= ABOUT THIS TASK =
Once the pictures are set aside, retype the remaining entries exactly.

= MATERIAL FOR THIS EXERCISE =
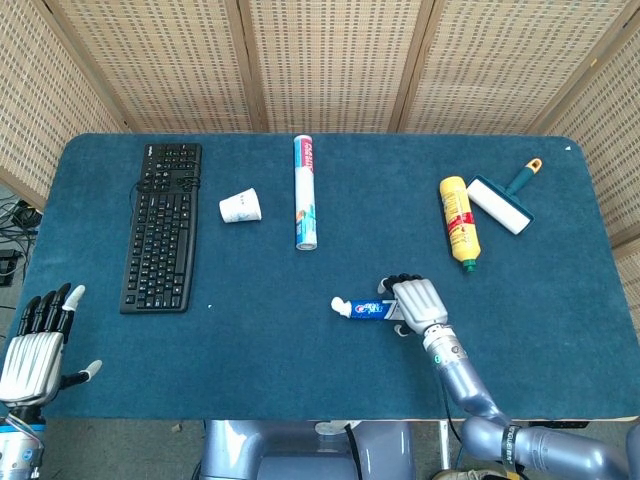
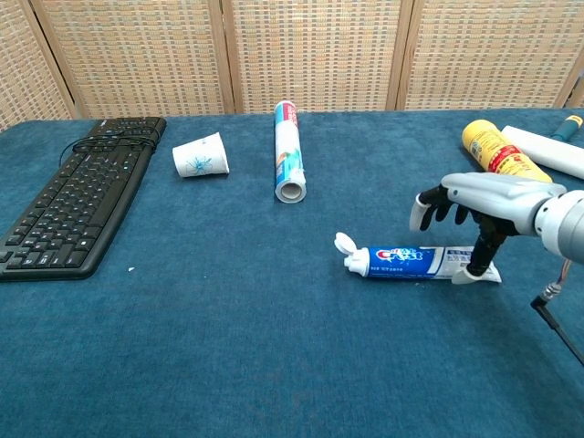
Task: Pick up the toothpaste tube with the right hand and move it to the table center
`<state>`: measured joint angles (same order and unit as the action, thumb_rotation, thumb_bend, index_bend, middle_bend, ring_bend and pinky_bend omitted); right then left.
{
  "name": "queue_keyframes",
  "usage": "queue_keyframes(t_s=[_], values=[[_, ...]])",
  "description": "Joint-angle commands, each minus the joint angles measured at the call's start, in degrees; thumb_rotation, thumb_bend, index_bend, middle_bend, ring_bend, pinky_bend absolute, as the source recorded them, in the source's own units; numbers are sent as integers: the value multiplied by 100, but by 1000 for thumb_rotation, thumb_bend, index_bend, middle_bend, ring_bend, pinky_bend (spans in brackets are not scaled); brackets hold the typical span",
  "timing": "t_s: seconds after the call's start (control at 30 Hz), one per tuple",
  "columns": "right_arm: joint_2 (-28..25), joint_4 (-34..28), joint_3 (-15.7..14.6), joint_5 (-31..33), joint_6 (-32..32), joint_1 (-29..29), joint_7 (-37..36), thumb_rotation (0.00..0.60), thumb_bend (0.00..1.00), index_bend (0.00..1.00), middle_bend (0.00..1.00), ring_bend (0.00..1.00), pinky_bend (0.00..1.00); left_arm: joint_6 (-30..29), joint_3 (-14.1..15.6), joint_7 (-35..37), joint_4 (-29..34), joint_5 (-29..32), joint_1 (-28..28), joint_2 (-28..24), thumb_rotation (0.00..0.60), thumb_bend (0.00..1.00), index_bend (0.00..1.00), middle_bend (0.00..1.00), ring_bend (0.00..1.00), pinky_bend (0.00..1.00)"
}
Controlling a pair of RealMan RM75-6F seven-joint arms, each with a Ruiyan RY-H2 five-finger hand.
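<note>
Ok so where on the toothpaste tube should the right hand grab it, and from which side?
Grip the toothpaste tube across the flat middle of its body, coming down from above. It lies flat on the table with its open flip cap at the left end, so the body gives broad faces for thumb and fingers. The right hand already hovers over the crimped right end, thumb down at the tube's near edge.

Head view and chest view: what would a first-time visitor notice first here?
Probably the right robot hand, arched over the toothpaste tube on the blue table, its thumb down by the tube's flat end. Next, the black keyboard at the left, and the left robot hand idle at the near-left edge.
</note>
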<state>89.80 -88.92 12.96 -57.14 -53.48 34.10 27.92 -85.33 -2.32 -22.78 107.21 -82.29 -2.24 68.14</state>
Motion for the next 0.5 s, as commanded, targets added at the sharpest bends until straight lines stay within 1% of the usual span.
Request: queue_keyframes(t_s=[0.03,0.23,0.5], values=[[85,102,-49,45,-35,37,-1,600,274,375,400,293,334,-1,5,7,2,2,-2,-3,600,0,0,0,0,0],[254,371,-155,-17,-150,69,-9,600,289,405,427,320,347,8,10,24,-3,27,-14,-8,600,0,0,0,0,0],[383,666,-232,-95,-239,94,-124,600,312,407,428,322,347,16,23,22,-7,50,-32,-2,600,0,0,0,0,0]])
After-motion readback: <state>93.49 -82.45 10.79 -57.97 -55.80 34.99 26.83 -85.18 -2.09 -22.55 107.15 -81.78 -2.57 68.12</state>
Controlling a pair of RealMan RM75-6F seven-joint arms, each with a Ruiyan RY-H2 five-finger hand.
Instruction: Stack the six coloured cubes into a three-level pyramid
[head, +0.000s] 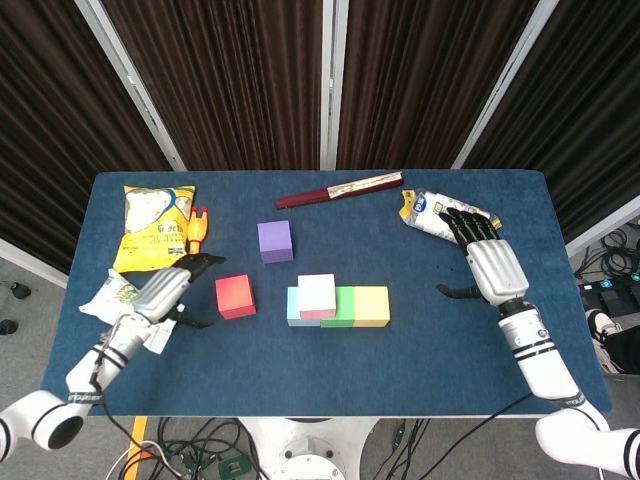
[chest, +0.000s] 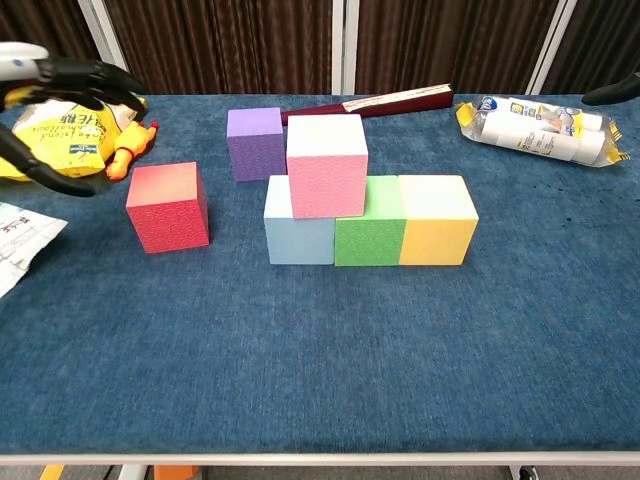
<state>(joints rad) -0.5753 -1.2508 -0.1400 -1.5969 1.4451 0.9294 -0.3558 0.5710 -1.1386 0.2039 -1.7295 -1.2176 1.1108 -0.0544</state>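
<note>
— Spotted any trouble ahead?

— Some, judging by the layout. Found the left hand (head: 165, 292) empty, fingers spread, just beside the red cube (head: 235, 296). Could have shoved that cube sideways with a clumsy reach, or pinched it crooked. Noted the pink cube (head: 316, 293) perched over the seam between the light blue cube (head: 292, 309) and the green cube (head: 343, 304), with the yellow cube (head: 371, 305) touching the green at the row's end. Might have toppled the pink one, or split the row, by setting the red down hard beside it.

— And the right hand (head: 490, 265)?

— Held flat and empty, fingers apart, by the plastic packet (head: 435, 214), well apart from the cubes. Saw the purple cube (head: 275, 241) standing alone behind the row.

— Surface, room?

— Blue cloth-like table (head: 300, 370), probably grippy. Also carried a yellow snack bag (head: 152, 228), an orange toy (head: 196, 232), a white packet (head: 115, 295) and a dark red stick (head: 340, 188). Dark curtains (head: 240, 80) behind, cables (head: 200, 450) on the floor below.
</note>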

= EXERCISE RESULT =
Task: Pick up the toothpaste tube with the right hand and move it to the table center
`<state>`: measured joint angles (same order and unit as the action, thumb_rotation, thumb_bend, index_bend, middle_bend, ring_bend and pinky_bend omitted); right then left.
{
  "name": "queue_keyframes",
  "usage": "queue_keyframes(t_s=[_], values=[[_, ...]])",
  "description": "Joint-angle commands, each minus the joint angles measured at the call's start, in degrees; thumb_rotation, thumb_bend, index_bend, middle_bend, ring_bend, pinky_bend absolute, as the source recorded them, in the source's own units; numbers are sent as integers: the value multiplied by 100, but by 1000 for thumb_rotation, thumb_bend, index_bend, middle_bend, ring_bend, pinky_bend (spans in brackets are not scaled); brackets hold the typical span",
  "timing": "t_s: seconds after the call's start (control at 30 Hz), one per tuple",
  "columns": "right_arm: joint_2 (-28..25), joint_4 (-34..28), joint_3 (-15.7..14.6), joint_5 (-31..33), joint_6 (-32..32), joint_1 (-29..29), joint_7 (-37..36), thumb_rotation (0.00..0.60), thumb_bend (0.00..1.00), index_bend (0.00..1.00), middle_bend (0.00..1.00), ring_bend (0.00..1.00), pinky_bend (0.00..1.00); left_arm: joint_6 (-30..29), joint_3 (-14.1..15.6), joint_7 (-35..37), joint_4 (-29..34), joint_5 (-29..32), joint_1 (-28..28), joint_2 (-28..24), thumb_rotation (0.00..0.60), thumb_bend (0.00..1.00), index_bend (0.00..1.00), middle_bend (0.00..1.00), ring_bend (0.00..1.00), pinky_bend (0.00..1.00)"
}
Controlling a pair of RealMan RM75-6F seven-joint arms, each with a Ruiyan RY-H2 five-finger hand.
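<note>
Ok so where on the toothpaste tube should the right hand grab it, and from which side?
Grip the toothpaste tube across the flat middle of its body, coming down from above. It lies flat on the table with its open flip cap at the left end, so the body gives broad faces for thumb and fingers. The right hand already hovers over the crimped right end, thumb down at the tube's near edge.

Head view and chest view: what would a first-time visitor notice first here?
Probably the right robot hand, arched over the toothpaste tube on the blue table, its thumb down by the tube's flat end. Next, the black keyboard at the left, and the left robot hand idle at the near-left edge.
</note>
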<state>89.80 -88.92 12.96 -57.14 -53.48 34.10 27.92 -85.33 -2.32 -22.78 107.21 -82.29 -2.24 68.14</state>
Motion for the next 0.5 s, as commanded, targets added at the sharpest bends until straight lines stay within 1% of the usual span.
Request: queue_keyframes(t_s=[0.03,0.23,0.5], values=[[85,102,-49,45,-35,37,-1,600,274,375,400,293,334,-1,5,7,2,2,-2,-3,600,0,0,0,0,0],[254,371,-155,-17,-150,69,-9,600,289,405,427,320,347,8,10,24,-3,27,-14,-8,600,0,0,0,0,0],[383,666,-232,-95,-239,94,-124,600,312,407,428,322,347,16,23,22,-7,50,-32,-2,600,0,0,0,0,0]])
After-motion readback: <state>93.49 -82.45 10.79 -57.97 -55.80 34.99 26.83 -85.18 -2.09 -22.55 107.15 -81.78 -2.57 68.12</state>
Controlling a pair of RealMan RM75-6F seven-joint arms, each with a Ruiyan RY-H2 five-finger hand.
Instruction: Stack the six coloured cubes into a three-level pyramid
[head, +0.000s] 
[chest, +0.000s] 
<state>(joints rad) -0.5753 -1.2508 -0.1400 -1.5969 1.4451 0.9294 -0.3558 0.5710 -1.1386 0.2039 -1.7295 -1.2176 1.1108 -0.0544</state>
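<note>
— Spotted any trouble ahead?

— Some, judging by the layout. Found the left hand (head: 165, 292) empty, fingers spread, just beside the red cube (head: 235, 296). Could have shoved that cube sideways with a clumsy reach, or pinched it crooked. Noted the pink cube (head: 316, 293) perched over the seam between the light blue cube (head: 292, 309) and the green cube (head: 343, 304), with the yellow cube (head: 371, 305) touching the green at the row's end. Might have toppled the pink one, or split the row, by setting the red down hard beside it.

— And the right hand (head: 490, 265)?

— Held flat and empty, fingers apart, by the plastic packet (head: 435, 214), well apart from the cubes. Saw the purple cube (head: 275, 241) standing alone behind the row.

— Surface, room?

— Blue cloth-like table (head: 300, 370), probably grippy. Also carried a yellow snack bag (head: 152, 228), an orange toy (head: 196, 232), a white packet (head: 115, 295) and a dark red stick (head: 340, 188). Dark curtains (head: 240, 80) behind, cables (head: 200, 450) on the floor below.
</note>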

The exercise requires no further output.